### Exercise details
Pull from the data below each line where the word "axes" occurs, and copy it.

(Dataset extract begins)

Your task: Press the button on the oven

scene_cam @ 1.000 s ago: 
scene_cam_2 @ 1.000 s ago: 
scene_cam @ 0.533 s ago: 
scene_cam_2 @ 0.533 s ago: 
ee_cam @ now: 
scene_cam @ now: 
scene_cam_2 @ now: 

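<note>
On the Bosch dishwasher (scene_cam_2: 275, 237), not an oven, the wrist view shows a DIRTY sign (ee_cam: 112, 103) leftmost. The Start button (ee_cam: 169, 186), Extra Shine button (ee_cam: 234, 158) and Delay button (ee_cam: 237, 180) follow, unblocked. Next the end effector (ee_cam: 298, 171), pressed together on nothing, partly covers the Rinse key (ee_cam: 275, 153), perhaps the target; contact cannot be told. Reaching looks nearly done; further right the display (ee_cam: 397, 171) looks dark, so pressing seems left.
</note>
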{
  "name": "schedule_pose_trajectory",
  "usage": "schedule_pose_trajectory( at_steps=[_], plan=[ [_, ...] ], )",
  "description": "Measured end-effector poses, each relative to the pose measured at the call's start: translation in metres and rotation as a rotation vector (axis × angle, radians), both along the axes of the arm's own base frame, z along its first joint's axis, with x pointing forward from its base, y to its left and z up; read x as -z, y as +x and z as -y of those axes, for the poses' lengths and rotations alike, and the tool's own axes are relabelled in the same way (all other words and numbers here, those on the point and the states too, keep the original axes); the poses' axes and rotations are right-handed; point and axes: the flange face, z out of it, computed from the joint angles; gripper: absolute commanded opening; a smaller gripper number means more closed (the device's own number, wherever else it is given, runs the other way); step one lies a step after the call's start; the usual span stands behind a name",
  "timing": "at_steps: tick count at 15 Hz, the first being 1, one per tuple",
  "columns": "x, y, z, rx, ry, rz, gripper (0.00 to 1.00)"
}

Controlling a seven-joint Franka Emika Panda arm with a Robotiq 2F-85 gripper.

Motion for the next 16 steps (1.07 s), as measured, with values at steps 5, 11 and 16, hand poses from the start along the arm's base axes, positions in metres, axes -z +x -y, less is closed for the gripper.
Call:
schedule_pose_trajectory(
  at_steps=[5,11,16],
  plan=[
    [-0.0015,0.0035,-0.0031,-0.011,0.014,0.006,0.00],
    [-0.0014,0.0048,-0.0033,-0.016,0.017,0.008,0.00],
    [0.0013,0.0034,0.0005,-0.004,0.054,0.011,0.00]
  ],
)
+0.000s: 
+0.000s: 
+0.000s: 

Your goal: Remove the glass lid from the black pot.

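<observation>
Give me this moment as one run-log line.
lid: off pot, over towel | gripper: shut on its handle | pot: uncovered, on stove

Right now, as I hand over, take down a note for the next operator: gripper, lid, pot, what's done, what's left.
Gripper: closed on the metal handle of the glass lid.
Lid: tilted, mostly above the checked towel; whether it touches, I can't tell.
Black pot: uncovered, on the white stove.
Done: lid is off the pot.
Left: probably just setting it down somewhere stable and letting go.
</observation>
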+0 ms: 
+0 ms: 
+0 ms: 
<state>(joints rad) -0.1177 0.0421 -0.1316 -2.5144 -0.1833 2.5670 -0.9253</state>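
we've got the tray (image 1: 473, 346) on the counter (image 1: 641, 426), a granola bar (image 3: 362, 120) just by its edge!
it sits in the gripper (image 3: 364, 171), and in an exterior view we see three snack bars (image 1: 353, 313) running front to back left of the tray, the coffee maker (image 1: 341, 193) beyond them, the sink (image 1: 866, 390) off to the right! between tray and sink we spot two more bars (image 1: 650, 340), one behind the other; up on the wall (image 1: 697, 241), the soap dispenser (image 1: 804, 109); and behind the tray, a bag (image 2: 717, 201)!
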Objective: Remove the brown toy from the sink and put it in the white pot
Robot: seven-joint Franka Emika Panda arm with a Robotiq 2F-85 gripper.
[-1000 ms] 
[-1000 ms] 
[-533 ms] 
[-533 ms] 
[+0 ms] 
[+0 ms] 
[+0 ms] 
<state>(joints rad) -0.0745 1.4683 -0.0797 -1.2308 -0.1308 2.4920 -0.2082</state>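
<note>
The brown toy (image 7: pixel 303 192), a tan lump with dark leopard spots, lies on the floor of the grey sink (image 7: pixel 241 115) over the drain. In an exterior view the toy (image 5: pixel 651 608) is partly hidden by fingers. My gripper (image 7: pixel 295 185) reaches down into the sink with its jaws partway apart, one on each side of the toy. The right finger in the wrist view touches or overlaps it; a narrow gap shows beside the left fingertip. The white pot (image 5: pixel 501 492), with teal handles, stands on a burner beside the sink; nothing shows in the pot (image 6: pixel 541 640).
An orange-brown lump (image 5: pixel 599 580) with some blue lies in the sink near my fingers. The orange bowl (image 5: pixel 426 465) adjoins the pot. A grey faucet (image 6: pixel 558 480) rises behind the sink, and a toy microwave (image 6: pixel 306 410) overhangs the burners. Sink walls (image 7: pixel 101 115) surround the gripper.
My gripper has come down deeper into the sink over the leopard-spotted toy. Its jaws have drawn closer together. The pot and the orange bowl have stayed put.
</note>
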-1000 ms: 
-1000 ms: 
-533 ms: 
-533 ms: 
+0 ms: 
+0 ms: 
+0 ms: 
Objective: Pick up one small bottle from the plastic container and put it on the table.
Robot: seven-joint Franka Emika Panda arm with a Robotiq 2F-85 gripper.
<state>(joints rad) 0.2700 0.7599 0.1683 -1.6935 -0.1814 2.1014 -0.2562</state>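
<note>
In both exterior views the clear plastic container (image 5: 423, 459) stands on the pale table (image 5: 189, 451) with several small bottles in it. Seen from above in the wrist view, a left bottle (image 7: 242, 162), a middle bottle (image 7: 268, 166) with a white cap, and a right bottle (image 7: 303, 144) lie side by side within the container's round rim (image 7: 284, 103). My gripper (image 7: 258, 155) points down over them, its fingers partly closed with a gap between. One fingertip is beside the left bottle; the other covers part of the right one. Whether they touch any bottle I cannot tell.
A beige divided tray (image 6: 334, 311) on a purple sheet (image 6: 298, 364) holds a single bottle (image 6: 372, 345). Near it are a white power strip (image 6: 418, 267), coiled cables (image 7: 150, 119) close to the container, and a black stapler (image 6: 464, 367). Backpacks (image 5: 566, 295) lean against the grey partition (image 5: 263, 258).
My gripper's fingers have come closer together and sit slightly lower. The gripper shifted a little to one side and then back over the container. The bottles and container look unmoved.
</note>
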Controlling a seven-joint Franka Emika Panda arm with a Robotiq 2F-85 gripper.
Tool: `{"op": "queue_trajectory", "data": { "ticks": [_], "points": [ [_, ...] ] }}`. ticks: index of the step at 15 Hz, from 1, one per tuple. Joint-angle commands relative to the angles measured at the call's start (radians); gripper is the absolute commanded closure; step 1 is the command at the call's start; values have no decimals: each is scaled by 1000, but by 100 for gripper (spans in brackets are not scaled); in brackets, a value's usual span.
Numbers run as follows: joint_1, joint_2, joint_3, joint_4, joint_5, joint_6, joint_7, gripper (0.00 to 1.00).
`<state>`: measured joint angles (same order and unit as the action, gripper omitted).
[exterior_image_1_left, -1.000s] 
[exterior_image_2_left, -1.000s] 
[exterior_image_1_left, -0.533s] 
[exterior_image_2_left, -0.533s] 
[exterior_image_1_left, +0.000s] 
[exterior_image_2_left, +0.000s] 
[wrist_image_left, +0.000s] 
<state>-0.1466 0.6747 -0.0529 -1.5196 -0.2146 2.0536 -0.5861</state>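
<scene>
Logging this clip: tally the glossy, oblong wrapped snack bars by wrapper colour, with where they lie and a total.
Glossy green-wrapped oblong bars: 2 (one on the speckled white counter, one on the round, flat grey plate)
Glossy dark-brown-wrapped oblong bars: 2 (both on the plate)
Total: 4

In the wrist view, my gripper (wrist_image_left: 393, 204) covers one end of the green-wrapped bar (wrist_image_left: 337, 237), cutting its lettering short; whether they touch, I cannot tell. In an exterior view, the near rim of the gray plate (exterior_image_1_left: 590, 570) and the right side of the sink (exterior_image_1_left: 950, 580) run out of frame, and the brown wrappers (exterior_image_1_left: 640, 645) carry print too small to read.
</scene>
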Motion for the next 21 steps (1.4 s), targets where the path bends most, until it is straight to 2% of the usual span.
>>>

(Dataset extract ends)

### Answer area
  "description": "Measured end-effector poses, each relative to the pose measured at the call's start: translation in metres and rotation as a rotation vector (axis × angle, radians), both along the axes of the arm's own base frame, z along its first joint's axis, with x pointing forward from its base, y to its left and z up; read x as -z, y as +x and z as -y of those axes, for the poses' lengths and rotations alike, and the tool's own axes are relabelled in the same way (all other words and numbers here, those on the point and the states too, keep the original axes); the poses' axes and rotations are right-handed; point and axes: the flange face, z out of it, computed from the joint angles; gripper: absolute commanded opening; a smaller gripper number means more closed (the device's own number, wherever else it is given, runs the other way); step one lies a step after the call's start; the usual span stands behind a name",
Motion for the next 16 steps (1.07 s), as measured, with values at steps 5, 11 and 16, hand poses from the start along the arm's base axes, positions in metres, axes -z +x -y, less is closed for the gripper.

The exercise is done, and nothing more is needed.